■ **What this task involves**: Report every line from the following entries that contains the string "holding".

*** Opening Data to use ***

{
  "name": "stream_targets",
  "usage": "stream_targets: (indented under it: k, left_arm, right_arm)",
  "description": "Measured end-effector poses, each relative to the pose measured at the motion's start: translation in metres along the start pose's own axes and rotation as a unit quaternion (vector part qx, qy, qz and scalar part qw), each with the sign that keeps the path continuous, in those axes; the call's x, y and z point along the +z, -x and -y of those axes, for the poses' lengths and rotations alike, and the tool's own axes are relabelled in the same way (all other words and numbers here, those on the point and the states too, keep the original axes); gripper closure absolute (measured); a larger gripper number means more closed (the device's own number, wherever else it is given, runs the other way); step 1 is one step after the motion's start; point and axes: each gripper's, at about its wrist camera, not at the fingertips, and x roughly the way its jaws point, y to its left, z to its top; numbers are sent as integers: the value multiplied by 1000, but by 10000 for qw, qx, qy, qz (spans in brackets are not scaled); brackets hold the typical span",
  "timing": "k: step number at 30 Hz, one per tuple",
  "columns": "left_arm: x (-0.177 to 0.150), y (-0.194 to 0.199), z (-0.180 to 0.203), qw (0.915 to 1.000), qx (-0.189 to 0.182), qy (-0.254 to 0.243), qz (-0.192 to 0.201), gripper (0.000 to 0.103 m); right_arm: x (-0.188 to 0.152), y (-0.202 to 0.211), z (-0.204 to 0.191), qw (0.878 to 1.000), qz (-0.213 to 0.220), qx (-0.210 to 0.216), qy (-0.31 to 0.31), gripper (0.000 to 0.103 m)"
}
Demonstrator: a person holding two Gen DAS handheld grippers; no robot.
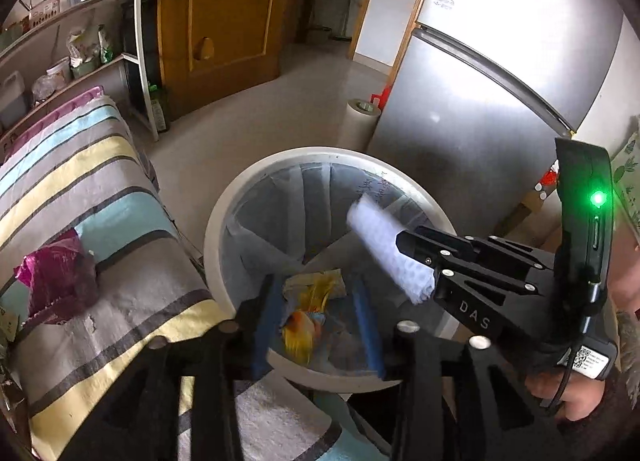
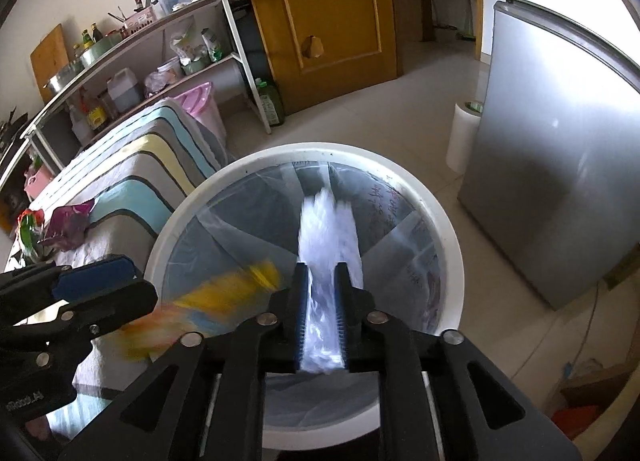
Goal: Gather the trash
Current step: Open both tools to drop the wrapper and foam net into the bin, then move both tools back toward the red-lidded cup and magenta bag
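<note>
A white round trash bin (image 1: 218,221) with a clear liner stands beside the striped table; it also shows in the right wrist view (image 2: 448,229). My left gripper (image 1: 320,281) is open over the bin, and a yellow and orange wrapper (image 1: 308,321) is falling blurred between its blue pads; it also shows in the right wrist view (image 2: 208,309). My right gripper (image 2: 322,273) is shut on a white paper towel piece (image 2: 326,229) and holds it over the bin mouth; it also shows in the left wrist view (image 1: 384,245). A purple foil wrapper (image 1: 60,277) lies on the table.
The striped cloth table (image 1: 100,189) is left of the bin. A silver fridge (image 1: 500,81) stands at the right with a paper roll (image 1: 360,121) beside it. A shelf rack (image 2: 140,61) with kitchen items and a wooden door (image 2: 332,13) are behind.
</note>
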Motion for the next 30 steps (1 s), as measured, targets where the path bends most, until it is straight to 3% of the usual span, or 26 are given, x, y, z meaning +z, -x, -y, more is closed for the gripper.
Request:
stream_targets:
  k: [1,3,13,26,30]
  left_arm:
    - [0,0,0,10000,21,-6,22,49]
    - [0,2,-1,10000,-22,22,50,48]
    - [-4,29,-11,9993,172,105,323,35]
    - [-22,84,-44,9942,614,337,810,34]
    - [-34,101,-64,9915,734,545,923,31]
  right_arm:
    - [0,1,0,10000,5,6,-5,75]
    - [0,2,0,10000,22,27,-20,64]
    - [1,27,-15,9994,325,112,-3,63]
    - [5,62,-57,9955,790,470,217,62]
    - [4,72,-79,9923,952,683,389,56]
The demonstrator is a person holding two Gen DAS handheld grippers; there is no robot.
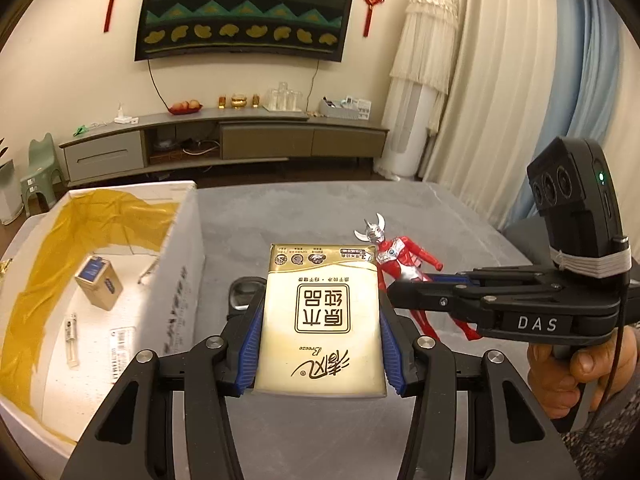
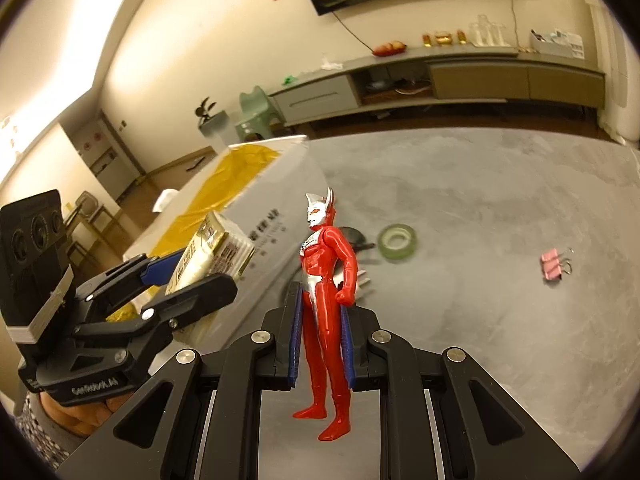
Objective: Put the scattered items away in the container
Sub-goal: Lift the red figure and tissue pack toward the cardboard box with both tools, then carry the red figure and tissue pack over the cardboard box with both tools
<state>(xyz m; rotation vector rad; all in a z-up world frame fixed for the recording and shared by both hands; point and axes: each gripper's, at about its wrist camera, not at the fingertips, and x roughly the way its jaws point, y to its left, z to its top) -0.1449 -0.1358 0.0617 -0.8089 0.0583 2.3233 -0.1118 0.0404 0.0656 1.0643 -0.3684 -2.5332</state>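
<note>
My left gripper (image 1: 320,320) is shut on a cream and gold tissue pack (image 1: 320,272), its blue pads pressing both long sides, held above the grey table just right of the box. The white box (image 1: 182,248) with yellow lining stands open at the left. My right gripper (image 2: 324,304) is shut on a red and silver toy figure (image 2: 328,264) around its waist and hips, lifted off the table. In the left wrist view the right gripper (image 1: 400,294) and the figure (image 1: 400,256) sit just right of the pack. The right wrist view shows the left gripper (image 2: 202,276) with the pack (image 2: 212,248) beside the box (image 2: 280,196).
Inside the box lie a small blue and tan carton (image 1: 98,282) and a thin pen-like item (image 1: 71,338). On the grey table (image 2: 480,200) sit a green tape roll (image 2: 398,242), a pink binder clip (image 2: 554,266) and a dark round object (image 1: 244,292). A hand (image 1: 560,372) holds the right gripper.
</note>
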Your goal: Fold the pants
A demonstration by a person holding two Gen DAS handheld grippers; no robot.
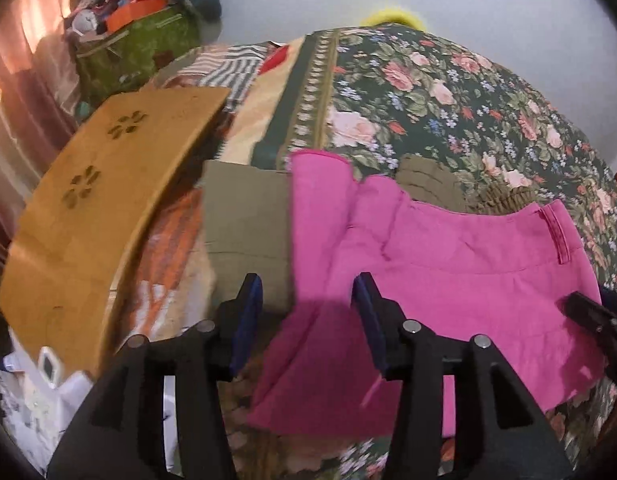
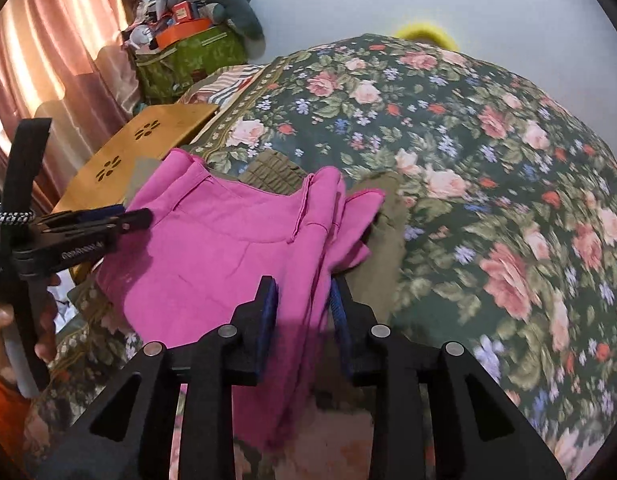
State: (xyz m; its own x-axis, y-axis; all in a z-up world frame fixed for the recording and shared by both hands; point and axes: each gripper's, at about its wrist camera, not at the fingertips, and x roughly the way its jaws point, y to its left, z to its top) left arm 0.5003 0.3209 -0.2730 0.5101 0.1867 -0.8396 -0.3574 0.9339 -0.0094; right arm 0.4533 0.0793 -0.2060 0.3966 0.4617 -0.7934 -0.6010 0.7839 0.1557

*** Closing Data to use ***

■ **Exercise answer**:
Demonstrator: a person holding two Gen DAS handheld grippers; no robot.
The demonstrator is a person holding two Gen DAS handheld grippers; there is no robot.
A demonstration by a person holding two Gen DAS handheld grippers; no robot.

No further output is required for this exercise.